5 Internet Pitfalls Faced by the Socially Awkward

For those of us who start every day with a hit in the face from the Awkwardness Crowbar, even face-to-face interaction is easy compared to these Internet interactions.
5 Internet Pitfalls Faced by the Socially Awkward

A long time ago, when the world was young, the Internet was touted as a cure for social isolation. Geeks living in basements constructed entirely out of 12-sided dice could finally interact with others, unhindered by the shame-sweat collecting in their untrimmed beards. Clearly, this has happened for some people. But the Internet, particularly newer forms of social media, has also created a whole new crop of issues for the socially artless among us.
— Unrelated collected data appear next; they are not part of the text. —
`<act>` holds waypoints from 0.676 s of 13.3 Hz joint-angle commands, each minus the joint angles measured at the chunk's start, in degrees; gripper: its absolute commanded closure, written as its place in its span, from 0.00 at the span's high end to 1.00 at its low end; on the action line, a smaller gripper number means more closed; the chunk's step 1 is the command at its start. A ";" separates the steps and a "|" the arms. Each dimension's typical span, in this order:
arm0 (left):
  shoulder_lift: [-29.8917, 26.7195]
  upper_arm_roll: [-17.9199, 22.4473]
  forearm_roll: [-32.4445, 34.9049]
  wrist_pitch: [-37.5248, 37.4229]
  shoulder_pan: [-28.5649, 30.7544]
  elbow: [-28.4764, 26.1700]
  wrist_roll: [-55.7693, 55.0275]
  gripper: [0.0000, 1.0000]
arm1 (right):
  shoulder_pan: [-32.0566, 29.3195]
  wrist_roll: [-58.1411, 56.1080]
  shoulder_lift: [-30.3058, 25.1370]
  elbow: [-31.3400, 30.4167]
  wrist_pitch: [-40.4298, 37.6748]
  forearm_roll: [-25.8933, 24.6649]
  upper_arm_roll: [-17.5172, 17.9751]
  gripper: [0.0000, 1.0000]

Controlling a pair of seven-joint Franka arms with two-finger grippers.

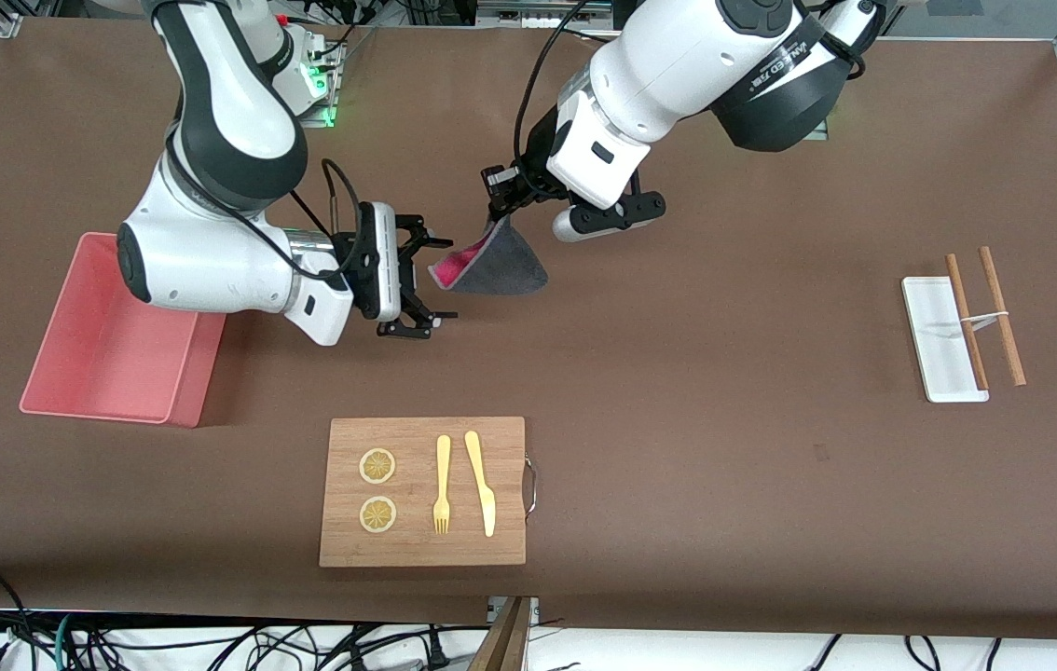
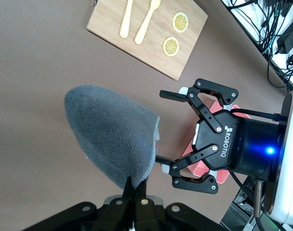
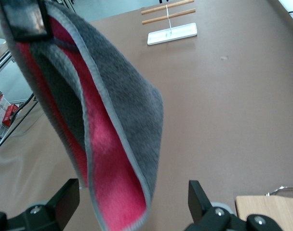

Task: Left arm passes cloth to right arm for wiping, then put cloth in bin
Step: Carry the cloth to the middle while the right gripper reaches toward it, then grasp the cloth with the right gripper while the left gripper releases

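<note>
The cloth [image 1: 501, 266], dark grey outside and pink inside, hangs folded over the table's middle from my left gripper [image 1: 497, 212], which is shut on its top corner. In the left wrist view the shut fingertips [image 2: 135, 185] pinch the grey cloth [image 2: 113, 127]. My right gripper [image 1: 435, 280] lies sideways beside the cloth and stands open. The cloth's pink edge [image 3: 113, 192] hangs between the wide-apart fingers [image 3: 69, 197] without touching either one. The pink bin [image 1: 188, 368] stands on the table at the right arm's end, partly under that arm.
A wooden cutting board [image 1: 510, 447], nearer the front camera, carries a fork [image 1: 442, 485], a knife [image 1: 482, 480] and two lemon slices [image 1: 377, 466]. A white tray [image 1: 934, 317] with two chopsticks [image 1: 1002, 317] lies toward the left arm's end.
</note>
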 commanded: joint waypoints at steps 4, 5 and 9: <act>0.72 0.47 -1.18 -0.02 -0.57 1.63 -0.35 0.00 | 3.01 1.23 -0.50 -0.71 3.46 0.65 -0.32 1.00; 0.72 0.47 -1.18 -0.02 -0.48 1.63 -0.44 0.00 | 3.01 1.23 -0.42 -0.71 4.07 0.56 -0.32 0.98; 0.72 0.47 -1.18 -0.11 -0.48 1.71 -0.35 0.00 | 3.10 1.50 -0.33 -0.62 4.78 0.65 -0.50 0.02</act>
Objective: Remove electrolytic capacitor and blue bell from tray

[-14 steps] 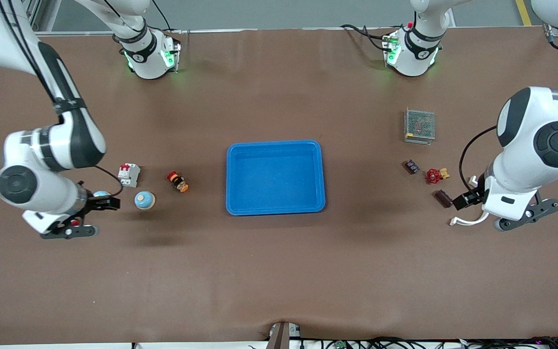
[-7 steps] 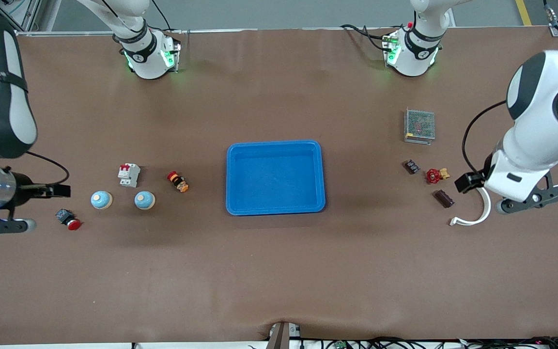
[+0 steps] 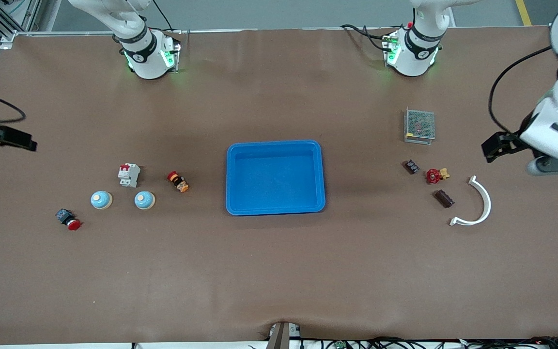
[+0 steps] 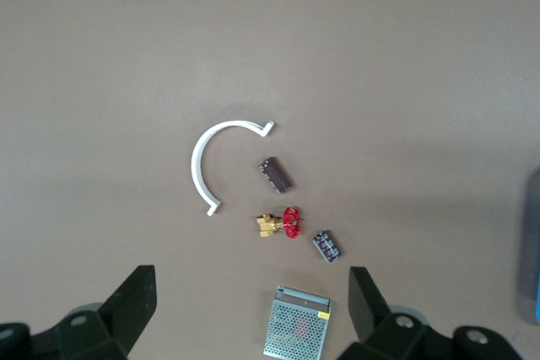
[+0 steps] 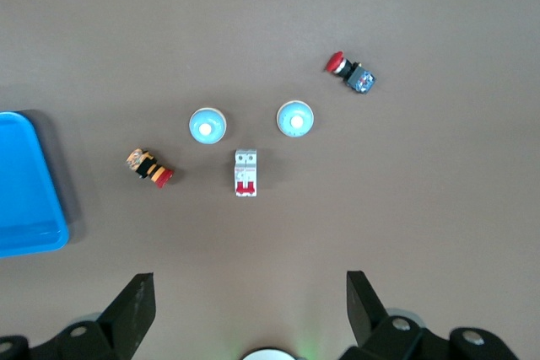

For those of us who start every day with a hit in the face from the Awkwardness Crowbar, even face-to-face interaction is easy compared to ...

Facebook Mediator Duty

Only a few years after Facebook found its way into the Internet's inner tubes, it started to catch on among older, less Internet-savvy people. One minute, it was dominated by college students; the next, your grandmother was trying to place a Cracker Barrel phone order on your wall. And mostly this has been a good thing: If it means less time spent in awkward silence during family phone calls, I'll gladly have every single one of my relatives on Facebook, even the ones who constantly post memes implying that everyone who doesn't share their badly sourced photo is somehow in favor of child abuse.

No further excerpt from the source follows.